Beberapa tahun yang lalu, sebuah kantor mengeluarkan kebijakan yang sangat mengejutkan. Sekian banyak karyawan yang sudah menjadi karyawan tetap, harus diseleksi ulang untuk kemudian diambil keputusan apakah mereka akan dipertahankan atau diberhentikan.
Singkat cerita, seleksi benar-benar dilaksanakan. Hasilnya berbunyi sangat sederhana, bertahan atau keluar. Namun rasanya sangat tidak sederhana bagi mereka para karyawan yang harus terpaksa pergi dari tempat mencari nafkah sekaligus tempat dimana digantungkan kebanggaan.
Satu dari beberapa karyawan yang harus diberhentikan adalah Mas Krisno. Ia sosok yang santun lagi berkinerja baik. Tidak mengira jika ia harus diberhentikan hanya karena tidak lolos seleksi.
***
Mungkin hampir sepuluh tahun kami tidak mendengar kabar dimana Mas Krisno. Hanya, pernah mampir kabar di telinga kami bahwa ia sudah mendapatkan pekerjaan baru di Jakarta sana. Selebihnya, bagaimana kabar Mas Krisno tidak secara persis dan rinci kami ketahui.
Belum lama ini saya sekeluarga bersama Bapak, Ibu, dan adik mengunjungi pusat perbelanjaan di Semarang. Saya dan Bapak harus naik ke lantai puncak untuk mengikuti sholat Jumat. Ya, pusat belanja itu menyediakan tempat yang cukup representatif untuk menghelat ibadah wajib mingguan itu.
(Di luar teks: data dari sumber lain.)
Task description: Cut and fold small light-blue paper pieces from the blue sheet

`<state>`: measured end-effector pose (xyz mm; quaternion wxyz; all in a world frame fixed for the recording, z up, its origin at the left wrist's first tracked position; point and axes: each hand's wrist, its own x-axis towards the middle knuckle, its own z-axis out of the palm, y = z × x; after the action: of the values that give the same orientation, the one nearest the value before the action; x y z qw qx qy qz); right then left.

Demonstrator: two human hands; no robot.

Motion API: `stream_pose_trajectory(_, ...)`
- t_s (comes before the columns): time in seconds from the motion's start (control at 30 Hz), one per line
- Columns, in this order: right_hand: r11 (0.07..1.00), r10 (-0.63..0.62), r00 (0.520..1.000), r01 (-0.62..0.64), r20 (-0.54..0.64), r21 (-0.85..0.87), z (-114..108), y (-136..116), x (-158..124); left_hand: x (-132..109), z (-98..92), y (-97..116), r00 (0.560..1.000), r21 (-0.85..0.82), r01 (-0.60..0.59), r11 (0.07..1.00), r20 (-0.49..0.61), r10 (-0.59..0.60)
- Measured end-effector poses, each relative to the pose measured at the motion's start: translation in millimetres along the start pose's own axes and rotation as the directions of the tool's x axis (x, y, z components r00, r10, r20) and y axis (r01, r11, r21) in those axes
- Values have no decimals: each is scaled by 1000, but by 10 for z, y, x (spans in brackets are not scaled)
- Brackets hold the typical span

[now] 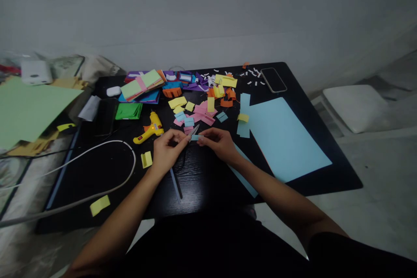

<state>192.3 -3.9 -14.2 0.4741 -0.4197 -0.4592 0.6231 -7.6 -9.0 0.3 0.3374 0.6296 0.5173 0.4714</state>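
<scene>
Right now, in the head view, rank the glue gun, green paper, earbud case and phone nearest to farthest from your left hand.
From the left hand, beside the blue paper piece:
1. yellow glue gun, just back-left
2. green folded paper, farther back-left
3. white earbud case, left rear
4. phone, right rear corner

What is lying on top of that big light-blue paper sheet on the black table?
A small yellow paper scrap rests at the big light-blue paper sheet's upper-left corner. Anything beneath the sheet is covered; only the black table shows around it.
</scene>
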Motion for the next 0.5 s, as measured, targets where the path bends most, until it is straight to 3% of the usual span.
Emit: stream_pose_trajectory(0.5, 1000, 11, 1000, -11, -20, 0, -5, -21, 2, -9, -2, 39, 1000, -5, 2, 1000, 10, -2)
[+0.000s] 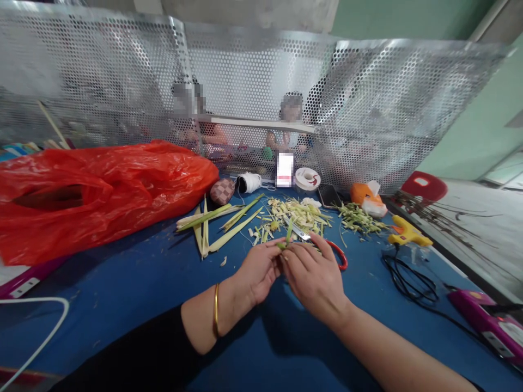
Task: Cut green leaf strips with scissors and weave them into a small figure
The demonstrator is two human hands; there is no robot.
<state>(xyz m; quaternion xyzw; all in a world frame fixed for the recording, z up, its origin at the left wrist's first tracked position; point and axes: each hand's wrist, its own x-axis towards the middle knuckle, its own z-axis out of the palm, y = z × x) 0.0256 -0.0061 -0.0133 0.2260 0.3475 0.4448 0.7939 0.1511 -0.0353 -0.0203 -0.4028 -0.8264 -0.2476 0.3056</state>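
Note:
My left hand (260, 272), with a gold bangle (216, 310) at the wrist, pinches a narrow green leaf strip (289, 231) between thumb and fingers. Closed against it, my right hand (314, 275) grips the same strip, whose tip sticks up above the fingertips. The fingers hide its lower part. Just beyond my right hand lie scissors with a red handle (340, 256), partly covered by that hand. A pile of pale chopped leaf pieces (304, 215) spreads behind them. Longer pale green leaves (229, 231) lie to the left of the pile.
A red plastic bag (102, 190) fills the left side. Along the back stand white thread (250, 182), a lit phone (285, 170) and a ribbon roll (308, 178). A yellow glue gun (408, 233) with a black cable lies right. Beyond the perforated metal screen (253, 71) sit people.

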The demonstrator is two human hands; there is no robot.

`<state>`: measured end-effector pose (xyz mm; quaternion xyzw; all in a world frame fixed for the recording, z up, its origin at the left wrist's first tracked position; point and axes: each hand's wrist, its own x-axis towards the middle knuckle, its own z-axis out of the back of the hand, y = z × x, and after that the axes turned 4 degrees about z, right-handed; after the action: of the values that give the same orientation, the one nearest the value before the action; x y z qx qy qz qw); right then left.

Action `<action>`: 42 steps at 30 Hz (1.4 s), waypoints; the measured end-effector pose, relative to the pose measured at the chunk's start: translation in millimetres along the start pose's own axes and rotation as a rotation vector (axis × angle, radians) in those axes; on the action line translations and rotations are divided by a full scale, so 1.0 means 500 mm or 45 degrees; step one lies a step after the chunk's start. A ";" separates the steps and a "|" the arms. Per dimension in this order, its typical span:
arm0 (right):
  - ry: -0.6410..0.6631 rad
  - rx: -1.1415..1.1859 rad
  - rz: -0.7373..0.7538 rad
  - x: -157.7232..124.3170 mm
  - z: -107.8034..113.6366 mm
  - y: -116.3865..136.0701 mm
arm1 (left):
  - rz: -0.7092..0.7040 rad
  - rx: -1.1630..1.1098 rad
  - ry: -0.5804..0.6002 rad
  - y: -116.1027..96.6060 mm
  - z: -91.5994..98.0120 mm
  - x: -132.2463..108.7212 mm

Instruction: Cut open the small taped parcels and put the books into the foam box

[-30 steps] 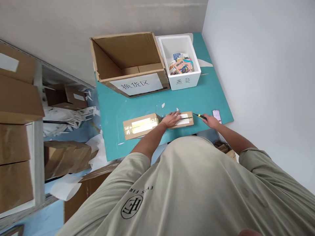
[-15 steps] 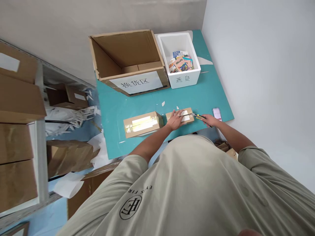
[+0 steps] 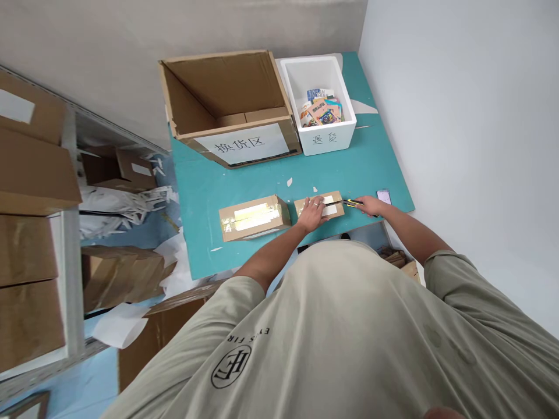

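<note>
At centre frame, the left hand (image 3: 311,214) presses spread fingers onto a small brown cardboard box (image 3: 332,208). The right hand (image 3: 370,205) grips a yellow-and-black utility knife (image 3: 353,202) close by; a slip could cut those fingers.

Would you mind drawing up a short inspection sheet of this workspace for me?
surface: teal board, a few white scraps on it.
job's things: small taped cardboard box; larger taped cardboard box beside it; utility knife, yellow and black.
clutter: white paper offcuts on the floor, left.
hands: left hand flat on the small box; right hand grips the knife, its tip over the box.
cables: nothing seen.
surroundings: open labelled carton; white foam box holding printed booklets; phone; shelved cartons, left.
</note>
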<state>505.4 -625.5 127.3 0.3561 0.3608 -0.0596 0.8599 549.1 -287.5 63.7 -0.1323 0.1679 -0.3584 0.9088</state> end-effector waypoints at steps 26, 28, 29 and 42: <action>0.148 0.279 -0.044 -0.026 -0.017 -0.033 | -0.110 0.144 0.134 0.001 0.041 0.038; 0.146 0.293 -0.026 -0.034 -0.018 -0.041 | -0.086 0.137 0.144 0.003 0.041 0.040; 0.162 0.296 -0.017 -0.037 -0.019 -0.045 | -0.070 0.132 0.142 0.003 0.041 0.041; 0.120 0.267 0.047 -0.087 -0.053 -0.060 | -0.036 0.121 0.112 0.002 0.047 0.046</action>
<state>447.4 -637.1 126.5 0.4532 0.3859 -0.0642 0.8010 575.0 -299.9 79.7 -0.0754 0.1885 -0.3842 0.9007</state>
Usai menunaikan sholat, dua cowok kece ini harus mengantre untuk turun melalui lift bersama jamaah lainnya.
Tiba-tiba, seorang lelaki yang sejujurnya saya lupa siapa ia, menyapa Bapak. Bapak langsung ingat, namun saya yang terlalu banyak memikirkan nasib negara, belum bisa memanggil ingatan yang telah lama sirna. Akhirnya Bapak mengingatkan bahwa ialah Mas Krisno, tokoh utama tulisan kali ini.
Mas Krisno lalu terlibat pembicaraan akrab dengan Bapak. Terbahaslah kemudian tentang nasibnya sekarang. Ia telah mapan sebagai staf kementerian di Jakarta. Tidak berhenti di situ, rupanya ia juga telah menyelesaikan pendidikan masternya di negerinya Ibrahimovic. Mengagumkan.
***
Mas Krisno beberapa tahun lalu merasakan kepahitan yang demikian sangat hingga apabila ia menyumpahserapahi nasib pun kita akan memakluminya. Kedudukan pekerjaan bagi seorang lelaki tidak hanya sekadar sarana pemenuh kebutuhan, namun lebih dari itu, pekerjaan adalah harga diri.
Bayangkan bagaimana rasanya ketika pekerjaan yang telah bertahun diduduki tiba-tiba harus terlepas. Tidak ada hujan tiada angin, keadaan memaksa harus meninggalkan tempat sehari-hari berkarya mendayagunakan waktu, pikiran, dan tenaga. Jika sudah seperti itu, maka apalagi yang pantas disebut selain seburuk-buruk keadaan?